Catcher David Castillo was groomed to fit into the Athletics system at an early age.
“When I was a kid, I’d get frustrated when I couldn’t get a pitch to hit,” said Castillo. “My dad taught me early on to just take the walk when it’s given to you and take your base. Every since then, I’ve been very aware of my walks and my (strikeout-to-walk) ratio.”
Castillo, 22, has been among the Midwest League leaders all season in two offensive categories the A’s highly covet, runs and on-base percentage, and was hitting .322-5-22 for low Class A Kane County in 33 games.
“He already calls a great game and has established a real professional relationship with many of our pitchers,” Cougars manager Dave Joppie said. “Offensively, he’s just been fantastic. He makes my job very easy–just put him in the three-hole every day and watch him go.”
A 2003 seventh-round pick out of Oral Roberts and the only two-time Mid-Continent Conference Player of the Year, Castillo struggled in his pro debut, hitting .257-1-14 for short-season Vancouver.
“When we signed David, he had so many adjustments to make,” A’s farm director Keith Lieppman said. “He needed to learn our system, adjust to hitting with wood, and deal with a very unfriendly hitter’s park in Vancouver. But we knew he’d improve.”
Listed at 5-foot-9, 185 pounds, Castillo credits his offensive explosion to a stringent workout in the offseason that saw him add nearly 30 pounds. “His work ethic is just absolutely off the charts,” added Lieppman. “When we drafted him, he was a boy. When he showed up in Arizona this spring, he was a man.”

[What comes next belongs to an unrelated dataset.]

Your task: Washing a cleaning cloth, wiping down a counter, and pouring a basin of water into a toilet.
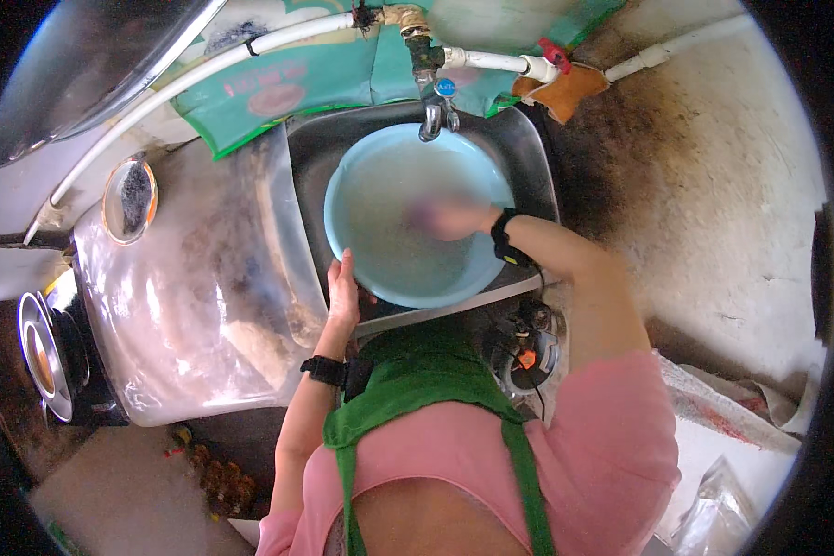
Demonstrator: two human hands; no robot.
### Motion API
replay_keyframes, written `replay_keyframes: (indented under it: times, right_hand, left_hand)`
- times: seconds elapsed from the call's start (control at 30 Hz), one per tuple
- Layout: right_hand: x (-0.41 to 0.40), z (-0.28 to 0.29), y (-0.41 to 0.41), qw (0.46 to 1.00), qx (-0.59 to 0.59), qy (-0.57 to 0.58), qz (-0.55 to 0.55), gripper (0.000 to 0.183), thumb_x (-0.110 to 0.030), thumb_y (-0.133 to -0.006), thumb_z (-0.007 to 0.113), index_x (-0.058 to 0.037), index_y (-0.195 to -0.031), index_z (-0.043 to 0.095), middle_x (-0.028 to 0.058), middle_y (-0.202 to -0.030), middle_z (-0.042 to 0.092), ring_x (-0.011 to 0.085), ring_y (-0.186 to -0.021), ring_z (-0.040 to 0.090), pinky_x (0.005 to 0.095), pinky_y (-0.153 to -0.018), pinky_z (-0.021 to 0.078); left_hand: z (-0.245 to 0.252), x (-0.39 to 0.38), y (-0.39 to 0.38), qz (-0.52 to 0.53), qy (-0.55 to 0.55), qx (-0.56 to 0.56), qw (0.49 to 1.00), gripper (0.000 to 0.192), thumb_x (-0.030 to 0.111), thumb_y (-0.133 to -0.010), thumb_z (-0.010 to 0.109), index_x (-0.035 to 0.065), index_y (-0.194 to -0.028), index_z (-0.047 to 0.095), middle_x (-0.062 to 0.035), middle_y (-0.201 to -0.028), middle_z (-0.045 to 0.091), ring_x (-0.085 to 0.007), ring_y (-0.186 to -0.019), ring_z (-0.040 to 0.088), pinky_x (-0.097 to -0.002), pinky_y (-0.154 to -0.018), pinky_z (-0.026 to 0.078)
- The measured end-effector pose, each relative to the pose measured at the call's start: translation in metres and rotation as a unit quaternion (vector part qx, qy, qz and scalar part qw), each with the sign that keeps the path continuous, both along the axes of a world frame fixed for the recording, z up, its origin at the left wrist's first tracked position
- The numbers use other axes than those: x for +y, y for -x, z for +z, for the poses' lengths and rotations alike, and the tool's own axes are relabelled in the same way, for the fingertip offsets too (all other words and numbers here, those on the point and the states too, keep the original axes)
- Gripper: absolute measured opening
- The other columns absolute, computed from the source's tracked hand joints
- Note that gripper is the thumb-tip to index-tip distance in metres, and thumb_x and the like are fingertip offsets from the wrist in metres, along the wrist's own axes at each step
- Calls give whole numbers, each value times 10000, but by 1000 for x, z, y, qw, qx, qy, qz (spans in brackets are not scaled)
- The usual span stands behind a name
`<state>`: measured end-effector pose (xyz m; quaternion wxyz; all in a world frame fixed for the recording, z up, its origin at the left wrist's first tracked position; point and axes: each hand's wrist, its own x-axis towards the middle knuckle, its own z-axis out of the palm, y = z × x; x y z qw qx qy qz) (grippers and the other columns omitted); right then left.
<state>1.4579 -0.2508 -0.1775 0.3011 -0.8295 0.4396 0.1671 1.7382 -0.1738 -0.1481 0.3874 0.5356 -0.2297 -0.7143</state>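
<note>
A light blue plastic basin (332, 226) stands in a stainless steel sink (538, 149) in front of me. Cloudy water (386, 184) fills much of it. At the basin's near left side, my left hand (345, 290) holds the rim, thumb up along the outer wall. My right hand (455, 217) reaches over the right rim into the basin. Motion blurs its fingers, and a purplish patch shows at their tips; whether they grip anything is unclear. Above the basin's far rim hangs a metal tap (431, 118), with no stream visible from its spout.
A metal counter covered in clear plastic (201, 278) lies to the left, with a round container (131, 200) on it. White pipe (299, 35) runs along the wall. A red-handled valve (554, 55) sits at the upper right. Beyond the counter is a gas burner (42, 354).
</note>
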Motion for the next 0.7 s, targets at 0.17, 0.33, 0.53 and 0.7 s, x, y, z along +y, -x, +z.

With the rare opportunity to enjoy a major metropolitan area while playing in the minors, Castillo has yet to enjoy the Chicago night life, available just 45 minutes east of Elfstrom Stadium. “I’d love to get out there. My roommate (outfielder Dustin Majewski) and I pooled together and bought a car to get us back and forth from the park, but it’s an old Volvo, like an ’86, and I’m not confident it would make it there.”
Castillo represents one of a number of quality catching prospects to emerge throughout the system in the last two years, as the A’s have turned what was once a system weakness into a sudden strength.
“Over the last several years, we’ve had some prospects that didn’t work out, and we also traded two (Gerald Laird and Miguel Olivo) who are now starting this year in the big leagues,” Lieppman said. “We went from abundance to zero pretty quickly and decided to focus on catchers in the last few drafts.”
That focus is starting to pay off. The most well-known catcher in the system, Moneyball-favorite Jeremy Brown, has struggled this year at Double-A Midland. But John Baker, selected five rounds after Brown out of California, is hitting .315-5-21 while sharing catching duties with Brown and also seeing time at first base.
Lieppman also thinks the A’s have a sleeper in John Suomi, an obscure 22nd-round pick in 2000 out of the College of Cariboo (B.C.). He entered the season with a .253 average and 11 home runs in 213 career games, but is off to a .328-6-30 start for high Class A Modesto in the California League.
The A’s even have backups that they’re high on, including another Canadian, Dave Harriman, who relieves Castillo at Kane County. Harriman received no pro attention as a junior, but was selected in the 17th round of the 2002 draft after beginning his senior season at Armstrong Atlantic (Ga.) State with a 41-game hitting streak, tied for the third longest in Division II history. Harriman is hitting .302-2-8 in 17 games for the Cougars.
“It’s been tough for Dave,” Lieppman said. “He seems to always be in the wrong place at the wrong time, but we like his skills, and we like the fact that pitchers really like to throw to him.”
For Harriman, patience has been the key. “I understand my role and recognize that I’m not going to play every day when we have Castillo here,” Harriman said. “I just wait for my turn to play, and when I get in the lineup, I want to do what he’s doing.”